Hacker News new | past | comments | ask | show | jobs | submit login
Ask HN: What Neural Networks/Deep Learning Books Should I Read?
275 points by Oreb 11 days ago | hide | past | web | favorite | 48 comments
There are lots of deep learning books on the market. The vast majority of them are presenting practical examples using some Python (or whatever) deep learning framework. Such books don't interest me at all. If I wanted to learn some particular framework, I would just look up the documentation for that framework.

I'm looking for two types of books:

1. A technical, math-heavy introduction to neural networks and deep learning, with little or no actual code (except possibly some pseudocode). The often recommended book by Goodfellow et al resembles what I'm looking for, but unfortunately, it completely lacks exercises.

2. An entertaining pop science like book which takes a more philosophical and cross disciplinary look at neural networks as well as their inspirations and applications. I haven't been able to find a single book like this, but surely it has to exist?

Recommendations, anyone?


It is a little old given how quickly the field moves, but 'Information Theory, Inference and Learning Algorithms' has a chapter on neural networks. It is an outstanding book: a labour of love from a very smart person. The exercises are varied, explanations are great, there's a sprinkling of humour, and connections drawn between multiple fields of study. Moreover, it is freely available from the author's website: http://www.inference.org.uk/itprnn/book.html

Have you considered giving Goodfellow another shot, but trying to re-derive the results therein as a form of exercise? I think that would likely be one of the faster methods to bring yourself reasonably up to date with the field.

I second this as well! ITILA is not just outstanding but offers a timeless perspective to statistical and uncertainty modeling, not to mention information theory which is often understudied in this field (including by myself).

As the parent poster says, this field moves fast but this book will give a solid grounding.

Even though the treatment on neural networks is short, the beginning chapters are worthwhile. The chapter one random variables and probability is one of the best introductions to probabilistic modeling which I’ve seen.

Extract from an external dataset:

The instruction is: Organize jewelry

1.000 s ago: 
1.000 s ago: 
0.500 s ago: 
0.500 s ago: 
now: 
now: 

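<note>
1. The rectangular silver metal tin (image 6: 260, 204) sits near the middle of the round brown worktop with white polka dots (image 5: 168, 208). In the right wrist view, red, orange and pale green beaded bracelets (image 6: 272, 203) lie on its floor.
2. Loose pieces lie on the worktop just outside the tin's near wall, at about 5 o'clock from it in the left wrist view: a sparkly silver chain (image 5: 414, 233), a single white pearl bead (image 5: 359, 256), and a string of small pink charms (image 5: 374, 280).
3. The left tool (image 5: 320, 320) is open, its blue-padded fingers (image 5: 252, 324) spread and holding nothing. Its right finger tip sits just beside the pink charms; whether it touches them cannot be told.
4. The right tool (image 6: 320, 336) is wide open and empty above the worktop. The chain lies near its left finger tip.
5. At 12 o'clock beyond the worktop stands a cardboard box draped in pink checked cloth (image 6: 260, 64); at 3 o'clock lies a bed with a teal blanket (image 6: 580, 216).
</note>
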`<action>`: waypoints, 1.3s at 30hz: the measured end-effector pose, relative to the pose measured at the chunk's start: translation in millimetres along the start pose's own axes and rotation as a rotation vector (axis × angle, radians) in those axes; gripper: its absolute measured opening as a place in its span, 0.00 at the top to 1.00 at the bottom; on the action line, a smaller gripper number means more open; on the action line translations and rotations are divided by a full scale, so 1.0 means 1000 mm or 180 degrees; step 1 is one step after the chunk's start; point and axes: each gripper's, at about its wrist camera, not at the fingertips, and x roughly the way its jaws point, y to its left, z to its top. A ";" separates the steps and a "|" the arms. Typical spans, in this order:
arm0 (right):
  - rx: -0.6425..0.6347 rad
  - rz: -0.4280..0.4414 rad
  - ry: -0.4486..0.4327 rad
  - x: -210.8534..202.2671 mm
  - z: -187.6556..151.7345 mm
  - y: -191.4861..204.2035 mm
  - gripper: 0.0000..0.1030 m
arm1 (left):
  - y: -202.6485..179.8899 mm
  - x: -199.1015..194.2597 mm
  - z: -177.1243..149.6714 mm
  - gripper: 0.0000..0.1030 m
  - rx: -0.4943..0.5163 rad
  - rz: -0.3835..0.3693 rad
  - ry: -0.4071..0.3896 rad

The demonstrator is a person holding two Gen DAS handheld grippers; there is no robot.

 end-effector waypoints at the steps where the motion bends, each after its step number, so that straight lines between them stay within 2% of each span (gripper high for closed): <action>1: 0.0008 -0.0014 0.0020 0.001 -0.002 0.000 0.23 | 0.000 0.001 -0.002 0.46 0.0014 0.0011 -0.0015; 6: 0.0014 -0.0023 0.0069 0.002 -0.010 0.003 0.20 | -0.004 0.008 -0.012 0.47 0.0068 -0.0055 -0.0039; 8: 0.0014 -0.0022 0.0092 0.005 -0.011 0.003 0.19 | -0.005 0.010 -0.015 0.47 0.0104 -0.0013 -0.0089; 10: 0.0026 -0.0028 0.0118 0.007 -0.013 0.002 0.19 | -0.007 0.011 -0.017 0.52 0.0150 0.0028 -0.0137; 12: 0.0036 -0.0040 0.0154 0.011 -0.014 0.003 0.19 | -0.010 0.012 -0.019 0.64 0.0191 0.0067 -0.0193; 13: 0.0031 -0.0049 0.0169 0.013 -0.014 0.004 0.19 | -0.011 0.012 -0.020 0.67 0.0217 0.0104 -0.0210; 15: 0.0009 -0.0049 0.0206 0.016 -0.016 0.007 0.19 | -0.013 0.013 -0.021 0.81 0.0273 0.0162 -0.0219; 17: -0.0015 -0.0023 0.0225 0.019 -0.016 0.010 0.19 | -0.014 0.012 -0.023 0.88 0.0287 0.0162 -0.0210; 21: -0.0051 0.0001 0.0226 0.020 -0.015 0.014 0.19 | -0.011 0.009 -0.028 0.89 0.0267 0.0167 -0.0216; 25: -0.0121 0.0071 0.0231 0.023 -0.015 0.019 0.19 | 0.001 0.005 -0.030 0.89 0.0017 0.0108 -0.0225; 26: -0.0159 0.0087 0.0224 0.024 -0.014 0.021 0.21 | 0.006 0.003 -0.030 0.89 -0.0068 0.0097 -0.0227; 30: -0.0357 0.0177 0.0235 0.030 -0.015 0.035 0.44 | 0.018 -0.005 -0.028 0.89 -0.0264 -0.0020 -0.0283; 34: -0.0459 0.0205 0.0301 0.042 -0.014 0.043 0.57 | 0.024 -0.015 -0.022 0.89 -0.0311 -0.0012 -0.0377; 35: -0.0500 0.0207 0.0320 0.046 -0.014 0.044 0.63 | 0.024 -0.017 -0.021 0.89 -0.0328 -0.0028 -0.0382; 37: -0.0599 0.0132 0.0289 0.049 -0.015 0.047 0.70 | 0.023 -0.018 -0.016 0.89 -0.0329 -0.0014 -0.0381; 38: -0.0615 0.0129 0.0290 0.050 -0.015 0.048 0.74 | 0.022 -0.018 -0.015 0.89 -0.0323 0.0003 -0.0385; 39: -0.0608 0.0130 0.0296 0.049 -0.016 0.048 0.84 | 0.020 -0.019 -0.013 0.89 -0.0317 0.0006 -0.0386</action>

You can find video of MacKay's lectures covering parts of the book online. I'm more of a reader but I really enjoyed them. And the book is excellent.

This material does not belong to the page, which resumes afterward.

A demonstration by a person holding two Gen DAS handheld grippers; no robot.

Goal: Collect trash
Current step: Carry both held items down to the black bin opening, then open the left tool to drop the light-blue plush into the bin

second the Mackay book recommendation! It is a lovely text with a ton of examples, good reference for a senior course on applied probability.

IMHO, people should not suggest books they have not personally read as it creates a bias trend towards books which names people have heard somewhere (mostly books by a bigshot author or from a big university/company). So, if you are suggesting a book, please at least mention if you have read it or not.

This for the background: https://mml-book.github.io/

This for actual methods: http://www.deeplearningbook.org/

This is also useful, but harder to read than the previous ones: https://web.stanford.edu/~hastie/Papers/ESLII.pdf

Hey, I did not take an undergraduate course in Algorithms but I'm super interested in AI, especially neural nets and deep learning- would you recommend I start with the background book?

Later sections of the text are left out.